> **Data segment**:
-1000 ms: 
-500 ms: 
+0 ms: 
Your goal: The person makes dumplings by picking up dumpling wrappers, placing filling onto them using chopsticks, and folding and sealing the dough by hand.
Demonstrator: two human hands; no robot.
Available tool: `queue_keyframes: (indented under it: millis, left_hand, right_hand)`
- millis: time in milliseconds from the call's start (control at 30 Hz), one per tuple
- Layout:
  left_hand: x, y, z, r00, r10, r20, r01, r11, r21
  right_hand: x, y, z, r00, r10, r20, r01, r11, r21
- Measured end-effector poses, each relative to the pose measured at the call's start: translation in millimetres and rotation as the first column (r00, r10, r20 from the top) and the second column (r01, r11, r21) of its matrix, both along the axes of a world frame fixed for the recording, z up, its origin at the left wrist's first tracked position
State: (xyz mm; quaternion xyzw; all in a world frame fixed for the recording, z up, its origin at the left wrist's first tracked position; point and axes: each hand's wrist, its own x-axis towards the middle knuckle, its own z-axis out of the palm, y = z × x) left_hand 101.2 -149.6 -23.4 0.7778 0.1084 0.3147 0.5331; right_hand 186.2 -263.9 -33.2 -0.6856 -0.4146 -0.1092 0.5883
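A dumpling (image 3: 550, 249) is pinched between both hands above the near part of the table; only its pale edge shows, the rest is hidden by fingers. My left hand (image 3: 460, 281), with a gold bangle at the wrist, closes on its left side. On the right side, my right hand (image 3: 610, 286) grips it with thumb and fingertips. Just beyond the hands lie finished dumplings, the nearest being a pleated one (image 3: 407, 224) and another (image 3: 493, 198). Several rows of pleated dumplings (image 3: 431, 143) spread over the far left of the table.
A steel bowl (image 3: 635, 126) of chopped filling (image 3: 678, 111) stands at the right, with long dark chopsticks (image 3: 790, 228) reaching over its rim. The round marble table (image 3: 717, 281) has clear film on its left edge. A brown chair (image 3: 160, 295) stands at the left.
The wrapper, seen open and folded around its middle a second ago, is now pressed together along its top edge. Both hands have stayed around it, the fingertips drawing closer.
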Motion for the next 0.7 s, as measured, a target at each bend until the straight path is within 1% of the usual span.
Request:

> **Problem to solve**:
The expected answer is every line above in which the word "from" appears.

> **Written response**:
- millis: time in milliseconds from the call's start (control at 30 Hz), one per tuple
- Measured end-effector poses, each relative to the pose measured at the call's start: translation in millimetres and rotation as the first column (r00, r10, r20 from the top) and the second column (r01, r11, r21) of its matrix, both along the axes of a world frame fixed for the recording, z up, its origin at the left wrist's first tracked position

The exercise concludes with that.